EXERCISE:
Reproduce, please, only the lines from the first line below to the line containing "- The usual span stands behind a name", inclusive.

*** Opening of SUPPLIED DATA ***

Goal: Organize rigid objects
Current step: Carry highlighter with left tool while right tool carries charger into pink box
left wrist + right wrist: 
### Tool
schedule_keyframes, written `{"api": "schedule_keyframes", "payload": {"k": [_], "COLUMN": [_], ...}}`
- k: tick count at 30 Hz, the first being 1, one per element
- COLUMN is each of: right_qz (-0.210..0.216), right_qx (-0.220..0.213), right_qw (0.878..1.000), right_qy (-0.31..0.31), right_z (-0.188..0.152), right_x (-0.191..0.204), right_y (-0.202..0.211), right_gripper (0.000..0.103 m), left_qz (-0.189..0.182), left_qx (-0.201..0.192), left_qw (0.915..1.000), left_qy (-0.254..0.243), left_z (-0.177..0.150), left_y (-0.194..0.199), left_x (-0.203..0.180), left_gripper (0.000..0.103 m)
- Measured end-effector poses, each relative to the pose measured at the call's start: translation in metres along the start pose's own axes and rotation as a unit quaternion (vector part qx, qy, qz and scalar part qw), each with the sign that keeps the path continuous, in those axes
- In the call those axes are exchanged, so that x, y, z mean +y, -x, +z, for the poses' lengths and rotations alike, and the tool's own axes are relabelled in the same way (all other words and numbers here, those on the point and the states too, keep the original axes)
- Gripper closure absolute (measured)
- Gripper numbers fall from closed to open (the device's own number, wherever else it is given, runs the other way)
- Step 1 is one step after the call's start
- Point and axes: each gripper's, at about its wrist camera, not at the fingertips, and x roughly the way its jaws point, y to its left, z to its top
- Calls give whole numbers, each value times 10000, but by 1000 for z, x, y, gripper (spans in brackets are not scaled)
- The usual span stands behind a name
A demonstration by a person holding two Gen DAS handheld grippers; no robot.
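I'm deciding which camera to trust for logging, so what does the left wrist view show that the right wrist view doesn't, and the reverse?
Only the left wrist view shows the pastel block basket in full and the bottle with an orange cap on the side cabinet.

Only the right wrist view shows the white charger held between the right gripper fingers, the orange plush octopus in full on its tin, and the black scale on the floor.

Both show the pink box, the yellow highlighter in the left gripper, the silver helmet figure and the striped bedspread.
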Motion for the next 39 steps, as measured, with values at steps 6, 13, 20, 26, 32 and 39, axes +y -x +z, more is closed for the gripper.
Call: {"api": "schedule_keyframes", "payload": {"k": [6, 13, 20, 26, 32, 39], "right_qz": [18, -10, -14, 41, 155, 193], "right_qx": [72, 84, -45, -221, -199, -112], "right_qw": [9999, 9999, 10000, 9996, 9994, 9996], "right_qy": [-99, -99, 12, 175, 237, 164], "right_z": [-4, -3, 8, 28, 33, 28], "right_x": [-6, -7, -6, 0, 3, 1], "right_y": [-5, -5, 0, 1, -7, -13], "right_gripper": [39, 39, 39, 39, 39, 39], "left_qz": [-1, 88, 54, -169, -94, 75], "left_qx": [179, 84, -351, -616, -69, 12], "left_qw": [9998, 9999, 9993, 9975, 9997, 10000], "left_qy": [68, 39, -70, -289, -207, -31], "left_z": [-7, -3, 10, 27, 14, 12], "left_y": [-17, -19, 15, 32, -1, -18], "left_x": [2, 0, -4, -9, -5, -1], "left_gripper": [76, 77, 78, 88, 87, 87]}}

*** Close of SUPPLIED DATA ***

RESPONSE TO THE TASK:
Goal: Organize rigid objects
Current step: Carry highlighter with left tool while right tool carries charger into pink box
left wrist + right wrist: 
### Tool
schedule_keyframes, written `{"api": "schedule_keyframes", "payload": {"k": [_], "COLUMN": [_], ...}}`
- k: tick count at 30 Hz, the first being 1, one per element
- COLUMN is each of: right_qz (-0.210..0.216), right_qx (-0.220..0.213), right_qw (0.878..1.000), right_qy (-0.31..0.31), right_z (-0.188..0.152), right_x (-0.191..0.204), right_y (-0.202..0.211), right_gripper (0.000..0.103 m), left_qz (-0.189..0.182), left_qx (-0.201..0.192), left_qw (0.915..1.000), left_qy (-0.254..0.243), left_z (-0.177..0.150), left_y (-0.194..0.199), left_x (-0.203..0.180), left_gripper (0.000..0.103 m)
- Measured end-effector poses, each relative to the pose measured at the call's start: translation in metres along the start pose's own axes and rotation as a unit quaternion (vector part qx, qy, qz and scalar part qw), each with the sign that keeps the path continuous, in those axes
- In the call those axes are exchanged, so that x, y, z mean +y, -x, +z, for the poses' lengths and rotations alike, and the tool's own axes are relabelled in the same way (all other words and numbers here, those on the point and the states too, keep the original axes)
- Gripper closure absolute (measured)
- Gripper numbers fall from closed to open (the device's own number, wherever else it is given, runs the other way)
- Step 1 is one step after the call's start
- Point and axes: each gripper's, at about its wrist camera, not at the fingertips, and x roughly the way its jaws point, y to its left, z to its top
- Calls give whole numbers, each value times 10000, but by 1000 for z, x, y, gripper (spans in brackets are not scaled)
- The usual span stands behind a name

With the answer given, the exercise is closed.